New York Yankees Announce Roster Move After Brutal 6-1 Loss To Rangers
The Yankees optioned RHP Yerry de los Santos to Triple-A Scranton/WB after a scoreless 3.1-inning stint vs. Texas — a workload move, not a demotion.

Yankees Option De Los Santos Hours After Scoreless Relief Appearance
The Yankees optioned right-hander Yerry de los Santos to Triple-A Scranton/Wilkes-Barre on Wednesday night — the same night he threw 3.1 scoreless innings against the Texas Rangers. New York lost the game 6-1, but de los Santos was not the problem. He allowed one hit, issued one walk, and struck out five. The move had nothing to do with performance.
The Yankees confirmed the transaction via X shortly after the final out: "Following tonight's game, the Yankees optioned RHP Yerry de los Santos to Triple-A Scranton/Wilkes-Barre." For a team managing one of the deepest pitching staffs in the American League, the decision was purely logistical.
Who Is Yerry De Los Santos — And Why Does This Keep Happening?
De los Santos is 28 years old and in his second season with New York. He has also logged time with the Pittsburgh Pirates across four MLB seasons. In 2026, he owns a 1.69 ERA with six strikeouts in 5.1 innings over two appearances. The numbers are clean. The workload is the issue.
The pattern is consistent: de los Santos gets recalled, pitches with a high pitch count, and gets sent back down. Over his two outings this season, he has thrown a combined 98 pitches. Both times, the Yankees optioned him immediately after. As analyst Max Mannis noted on social media: "Yerry has pitched in two games for the Yankees this year, thrown a combined 98 pitches, and got sent right back down each time."
Why Did the Yankees Option a Pitcher Who Just Threw Five Strikeouts?

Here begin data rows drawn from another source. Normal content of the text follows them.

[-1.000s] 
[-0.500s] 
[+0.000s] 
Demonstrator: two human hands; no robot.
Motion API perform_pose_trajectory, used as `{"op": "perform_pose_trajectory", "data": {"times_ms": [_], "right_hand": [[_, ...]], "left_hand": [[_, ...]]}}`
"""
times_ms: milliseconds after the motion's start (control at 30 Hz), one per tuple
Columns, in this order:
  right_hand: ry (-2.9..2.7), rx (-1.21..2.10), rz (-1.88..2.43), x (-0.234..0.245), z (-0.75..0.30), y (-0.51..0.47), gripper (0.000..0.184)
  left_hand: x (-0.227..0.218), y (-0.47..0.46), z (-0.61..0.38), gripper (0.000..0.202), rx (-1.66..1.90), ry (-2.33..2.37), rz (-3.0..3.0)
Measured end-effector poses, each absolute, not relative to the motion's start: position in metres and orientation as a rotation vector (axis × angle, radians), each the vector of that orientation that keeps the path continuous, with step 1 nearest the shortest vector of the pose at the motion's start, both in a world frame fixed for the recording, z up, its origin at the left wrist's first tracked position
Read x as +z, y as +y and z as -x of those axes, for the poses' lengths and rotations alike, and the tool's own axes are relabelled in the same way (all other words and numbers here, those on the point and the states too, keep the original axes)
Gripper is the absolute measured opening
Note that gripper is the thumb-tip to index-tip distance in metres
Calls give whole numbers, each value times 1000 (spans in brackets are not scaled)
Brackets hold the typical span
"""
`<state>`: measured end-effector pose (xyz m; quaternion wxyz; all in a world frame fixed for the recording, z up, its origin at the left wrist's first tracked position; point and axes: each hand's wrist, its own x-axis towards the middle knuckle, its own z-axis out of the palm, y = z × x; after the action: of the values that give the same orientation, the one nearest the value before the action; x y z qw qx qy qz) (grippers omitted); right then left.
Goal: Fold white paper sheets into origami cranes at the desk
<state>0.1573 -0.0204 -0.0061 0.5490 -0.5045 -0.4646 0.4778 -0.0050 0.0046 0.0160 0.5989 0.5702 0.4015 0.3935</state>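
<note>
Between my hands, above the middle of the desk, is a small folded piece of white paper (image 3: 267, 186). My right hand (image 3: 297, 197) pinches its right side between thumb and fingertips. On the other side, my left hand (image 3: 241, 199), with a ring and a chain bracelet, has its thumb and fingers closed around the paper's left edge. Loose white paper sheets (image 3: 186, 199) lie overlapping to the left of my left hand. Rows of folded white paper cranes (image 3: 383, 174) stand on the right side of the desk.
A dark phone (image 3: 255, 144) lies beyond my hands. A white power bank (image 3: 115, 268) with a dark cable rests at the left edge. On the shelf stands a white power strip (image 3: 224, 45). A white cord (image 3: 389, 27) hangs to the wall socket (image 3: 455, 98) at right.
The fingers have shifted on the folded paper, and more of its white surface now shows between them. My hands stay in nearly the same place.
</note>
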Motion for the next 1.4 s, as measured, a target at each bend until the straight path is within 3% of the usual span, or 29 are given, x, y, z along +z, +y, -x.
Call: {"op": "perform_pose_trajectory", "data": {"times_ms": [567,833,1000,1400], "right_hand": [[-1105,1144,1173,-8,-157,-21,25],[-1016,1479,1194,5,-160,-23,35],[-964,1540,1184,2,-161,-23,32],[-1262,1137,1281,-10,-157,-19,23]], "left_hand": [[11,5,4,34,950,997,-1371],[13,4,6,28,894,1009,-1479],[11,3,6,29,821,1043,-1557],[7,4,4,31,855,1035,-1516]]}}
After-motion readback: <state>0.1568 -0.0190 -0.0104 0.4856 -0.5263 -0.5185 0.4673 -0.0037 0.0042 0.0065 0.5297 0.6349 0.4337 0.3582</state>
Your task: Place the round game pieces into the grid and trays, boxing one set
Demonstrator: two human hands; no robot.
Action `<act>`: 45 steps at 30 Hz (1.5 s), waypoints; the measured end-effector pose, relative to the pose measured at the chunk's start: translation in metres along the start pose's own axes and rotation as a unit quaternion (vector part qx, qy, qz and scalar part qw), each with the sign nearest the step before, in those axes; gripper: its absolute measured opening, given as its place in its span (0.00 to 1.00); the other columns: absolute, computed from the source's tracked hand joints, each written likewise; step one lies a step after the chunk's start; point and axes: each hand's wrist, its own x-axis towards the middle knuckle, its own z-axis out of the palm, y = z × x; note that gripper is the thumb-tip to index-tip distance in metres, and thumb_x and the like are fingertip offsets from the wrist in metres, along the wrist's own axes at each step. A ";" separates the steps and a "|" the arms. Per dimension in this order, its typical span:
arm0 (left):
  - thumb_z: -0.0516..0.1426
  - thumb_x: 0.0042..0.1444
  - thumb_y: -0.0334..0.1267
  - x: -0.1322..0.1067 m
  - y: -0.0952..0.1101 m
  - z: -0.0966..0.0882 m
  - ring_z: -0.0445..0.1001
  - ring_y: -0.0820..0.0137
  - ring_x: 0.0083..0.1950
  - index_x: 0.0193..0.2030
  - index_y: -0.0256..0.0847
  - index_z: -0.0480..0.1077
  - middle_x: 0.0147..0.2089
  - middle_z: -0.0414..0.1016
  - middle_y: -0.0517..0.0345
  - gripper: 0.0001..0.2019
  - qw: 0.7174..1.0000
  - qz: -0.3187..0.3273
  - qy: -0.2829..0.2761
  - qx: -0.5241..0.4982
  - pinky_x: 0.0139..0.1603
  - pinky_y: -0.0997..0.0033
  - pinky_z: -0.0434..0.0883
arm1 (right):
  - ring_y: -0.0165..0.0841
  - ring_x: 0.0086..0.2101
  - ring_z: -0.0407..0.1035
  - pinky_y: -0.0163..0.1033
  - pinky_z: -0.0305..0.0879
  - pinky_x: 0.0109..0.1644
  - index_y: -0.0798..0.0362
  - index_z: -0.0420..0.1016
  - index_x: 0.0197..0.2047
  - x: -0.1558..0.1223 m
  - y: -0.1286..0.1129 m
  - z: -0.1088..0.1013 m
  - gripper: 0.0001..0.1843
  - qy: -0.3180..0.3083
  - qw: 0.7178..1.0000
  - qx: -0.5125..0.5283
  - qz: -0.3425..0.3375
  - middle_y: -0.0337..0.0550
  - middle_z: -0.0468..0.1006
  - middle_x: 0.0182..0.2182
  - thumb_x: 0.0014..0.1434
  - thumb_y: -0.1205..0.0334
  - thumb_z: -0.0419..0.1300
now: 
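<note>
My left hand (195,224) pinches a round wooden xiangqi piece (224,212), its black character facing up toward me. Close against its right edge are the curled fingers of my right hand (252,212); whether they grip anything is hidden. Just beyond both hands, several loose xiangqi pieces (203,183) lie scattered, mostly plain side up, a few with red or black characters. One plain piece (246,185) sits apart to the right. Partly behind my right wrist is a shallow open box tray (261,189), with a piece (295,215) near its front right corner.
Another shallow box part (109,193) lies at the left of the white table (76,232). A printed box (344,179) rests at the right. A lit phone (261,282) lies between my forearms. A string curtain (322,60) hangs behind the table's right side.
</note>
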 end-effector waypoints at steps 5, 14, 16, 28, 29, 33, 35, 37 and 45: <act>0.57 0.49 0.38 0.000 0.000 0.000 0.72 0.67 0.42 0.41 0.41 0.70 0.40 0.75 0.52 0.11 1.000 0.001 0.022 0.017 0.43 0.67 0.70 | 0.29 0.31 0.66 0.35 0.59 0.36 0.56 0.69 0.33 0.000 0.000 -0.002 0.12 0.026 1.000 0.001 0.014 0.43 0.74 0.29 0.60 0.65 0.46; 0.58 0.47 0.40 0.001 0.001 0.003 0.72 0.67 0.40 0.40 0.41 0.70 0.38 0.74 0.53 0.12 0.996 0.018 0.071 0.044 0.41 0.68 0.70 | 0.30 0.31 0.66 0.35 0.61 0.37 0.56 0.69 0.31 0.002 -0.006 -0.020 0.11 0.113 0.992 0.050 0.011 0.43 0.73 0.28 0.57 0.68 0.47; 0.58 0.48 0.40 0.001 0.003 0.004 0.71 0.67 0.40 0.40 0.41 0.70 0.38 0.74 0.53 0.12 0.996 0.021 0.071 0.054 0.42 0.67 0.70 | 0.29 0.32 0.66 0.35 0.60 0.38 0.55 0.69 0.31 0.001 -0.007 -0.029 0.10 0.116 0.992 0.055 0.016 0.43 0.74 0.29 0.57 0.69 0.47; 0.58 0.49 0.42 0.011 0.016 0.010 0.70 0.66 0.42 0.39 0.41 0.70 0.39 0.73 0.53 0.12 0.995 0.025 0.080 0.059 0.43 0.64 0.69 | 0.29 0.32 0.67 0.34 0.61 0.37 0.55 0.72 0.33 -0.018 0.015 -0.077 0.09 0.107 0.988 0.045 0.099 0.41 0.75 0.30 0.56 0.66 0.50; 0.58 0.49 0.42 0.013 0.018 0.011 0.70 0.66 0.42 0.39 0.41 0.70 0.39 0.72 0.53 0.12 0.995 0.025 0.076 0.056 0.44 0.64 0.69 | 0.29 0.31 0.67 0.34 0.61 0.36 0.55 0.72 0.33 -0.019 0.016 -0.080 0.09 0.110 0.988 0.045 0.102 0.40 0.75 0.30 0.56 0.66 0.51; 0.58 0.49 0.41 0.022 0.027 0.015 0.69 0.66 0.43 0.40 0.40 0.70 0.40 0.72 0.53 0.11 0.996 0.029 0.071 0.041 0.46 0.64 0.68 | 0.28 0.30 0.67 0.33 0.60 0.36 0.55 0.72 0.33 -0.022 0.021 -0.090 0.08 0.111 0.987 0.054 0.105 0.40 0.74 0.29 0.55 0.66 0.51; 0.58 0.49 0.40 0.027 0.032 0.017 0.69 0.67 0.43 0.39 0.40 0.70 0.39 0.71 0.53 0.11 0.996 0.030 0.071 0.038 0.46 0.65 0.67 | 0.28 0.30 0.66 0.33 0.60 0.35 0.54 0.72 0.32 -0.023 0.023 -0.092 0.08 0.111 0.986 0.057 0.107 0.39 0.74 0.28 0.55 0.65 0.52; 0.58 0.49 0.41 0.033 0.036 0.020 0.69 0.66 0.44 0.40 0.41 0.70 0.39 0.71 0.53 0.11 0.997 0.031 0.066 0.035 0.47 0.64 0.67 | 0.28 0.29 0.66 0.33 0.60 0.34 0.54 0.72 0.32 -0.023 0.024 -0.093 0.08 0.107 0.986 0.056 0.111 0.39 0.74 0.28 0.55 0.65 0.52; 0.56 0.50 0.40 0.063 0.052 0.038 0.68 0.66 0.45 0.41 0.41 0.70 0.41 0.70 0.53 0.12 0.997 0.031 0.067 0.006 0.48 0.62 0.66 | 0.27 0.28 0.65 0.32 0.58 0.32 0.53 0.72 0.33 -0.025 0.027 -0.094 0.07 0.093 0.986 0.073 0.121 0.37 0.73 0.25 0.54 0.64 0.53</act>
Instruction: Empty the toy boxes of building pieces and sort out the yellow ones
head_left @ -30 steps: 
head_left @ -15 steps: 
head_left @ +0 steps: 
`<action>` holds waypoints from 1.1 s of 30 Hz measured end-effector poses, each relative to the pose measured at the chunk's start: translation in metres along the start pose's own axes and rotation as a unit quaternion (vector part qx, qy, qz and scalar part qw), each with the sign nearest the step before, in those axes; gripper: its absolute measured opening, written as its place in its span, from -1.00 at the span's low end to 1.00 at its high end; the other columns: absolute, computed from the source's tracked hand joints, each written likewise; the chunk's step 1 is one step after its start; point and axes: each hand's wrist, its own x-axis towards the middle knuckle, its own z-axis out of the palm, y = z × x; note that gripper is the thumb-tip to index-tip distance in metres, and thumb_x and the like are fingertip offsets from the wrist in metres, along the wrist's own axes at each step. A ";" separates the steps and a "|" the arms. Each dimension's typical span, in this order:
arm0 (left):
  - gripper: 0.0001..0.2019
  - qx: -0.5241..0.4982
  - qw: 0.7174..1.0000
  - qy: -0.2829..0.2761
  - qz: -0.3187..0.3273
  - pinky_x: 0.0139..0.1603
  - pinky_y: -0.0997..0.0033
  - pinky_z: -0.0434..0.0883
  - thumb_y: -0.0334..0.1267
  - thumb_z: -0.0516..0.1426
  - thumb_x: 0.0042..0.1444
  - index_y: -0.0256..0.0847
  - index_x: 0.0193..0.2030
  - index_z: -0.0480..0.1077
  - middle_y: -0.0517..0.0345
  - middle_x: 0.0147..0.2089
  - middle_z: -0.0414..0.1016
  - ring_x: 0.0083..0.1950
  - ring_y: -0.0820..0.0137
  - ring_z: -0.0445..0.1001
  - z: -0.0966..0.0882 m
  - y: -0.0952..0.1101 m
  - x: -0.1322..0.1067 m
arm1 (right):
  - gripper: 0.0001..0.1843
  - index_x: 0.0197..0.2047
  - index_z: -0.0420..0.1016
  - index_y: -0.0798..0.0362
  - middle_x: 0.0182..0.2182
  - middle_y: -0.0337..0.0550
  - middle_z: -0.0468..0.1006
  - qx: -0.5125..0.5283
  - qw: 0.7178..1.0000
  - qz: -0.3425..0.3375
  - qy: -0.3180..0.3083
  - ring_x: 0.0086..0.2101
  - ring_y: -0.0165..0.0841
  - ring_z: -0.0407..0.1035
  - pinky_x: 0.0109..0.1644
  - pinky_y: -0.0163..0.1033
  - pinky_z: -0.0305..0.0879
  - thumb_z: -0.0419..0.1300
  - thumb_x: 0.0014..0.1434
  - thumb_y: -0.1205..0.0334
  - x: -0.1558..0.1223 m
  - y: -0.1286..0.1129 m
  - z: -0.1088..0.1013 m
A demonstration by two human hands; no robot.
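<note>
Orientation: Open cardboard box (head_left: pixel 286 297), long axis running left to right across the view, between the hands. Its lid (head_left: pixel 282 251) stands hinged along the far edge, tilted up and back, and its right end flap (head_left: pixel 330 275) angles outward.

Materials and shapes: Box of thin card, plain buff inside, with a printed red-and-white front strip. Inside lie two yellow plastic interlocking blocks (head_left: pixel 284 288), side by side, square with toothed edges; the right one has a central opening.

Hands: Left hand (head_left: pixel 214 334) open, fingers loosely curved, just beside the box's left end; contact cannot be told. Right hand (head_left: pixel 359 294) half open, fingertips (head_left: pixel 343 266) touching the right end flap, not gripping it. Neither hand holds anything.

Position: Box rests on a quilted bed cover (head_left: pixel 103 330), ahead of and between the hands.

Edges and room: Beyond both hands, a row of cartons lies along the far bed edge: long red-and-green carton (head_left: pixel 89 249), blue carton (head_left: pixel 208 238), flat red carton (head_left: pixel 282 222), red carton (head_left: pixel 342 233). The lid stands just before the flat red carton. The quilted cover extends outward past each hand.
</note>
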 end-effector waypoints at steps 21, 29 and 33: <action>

The answer is Ryan Weathers. The Yankees' left-hander was scratched from his scheduled Thursday start against Texas due to a viral infection. Weathers ran a 102-degree fever, vomited, and lost nine pounds in two days following his last outing. Paul Blackburn will start in his place Thursday. Weathers is expected back in the rotation Monday against Baltimore.
With Weathers unavailable and Thursday's game requiring bullpen coverage, the Yankees needed a fresh arm — not a pitcher who just threw 3.1 innings and 50-plus pitches. De los Santos was spent. The roster move creates space to recall someone with a full tank.
Kervin Castro is the most roster-ready option on the 40-man. At Triple-A Scranton/WB, Castro carries a 3.38 ERA in 13.1 innings with two saves. Yovanny Cruz is another name in play — he's posted a 1.23 ERA in 14.2 innings across 11 relief appearances for the RailRiders — but he would require a 40-man addition. The Yankees have open spots to make that call if they choose.
Yankees Still Lead the AL East at 25-12 Despite Roster Shuffle
The de los Santos option is a transaction, not a crisis. New York sits atop the AL East at 25-12, going 13-6 at home through 37 games. The bullpen has been a core reason. The Yankees' relief corps owns a 3.36 ERA this season, ranking among the top units in baseball. The staff ERA of 3.07 leads the American League.
Wednesday's 6-1 loss to Texas was a setback, not a trend. After Thursday's series finale against the Rangers, New York heads to Milwaukee for a Friday road series against the Brewers. The schedule shifts; the roster has to shift with it.
De Los Santos Will Be Back — That's the Point
The Yankees are running a deliberate Triple-A shuttle. They call up a reliever, use him in a high-leverage or high-inning spot, then option him back to Scranton to rest and stay sharp. De los Santos fits the profile: he can eat innings, misses bats, and has shown he can handle a major league hitter. A 1.69 ERA earns a return ticket.
This is modern roster management. The 162-game schedule demands it. Teams that win in October are often the ones that protect their bullpen arms in May. The Yankees have the farm depth — Cruz, Castro, and others at Triple-A — to rotate arms without degrading the quality at the MLB level.
De los Santos will get another call. The only question is how soon the Yankees need him again — and given Weathers' illness and a long summer ahead, the answer is probably sooner than later.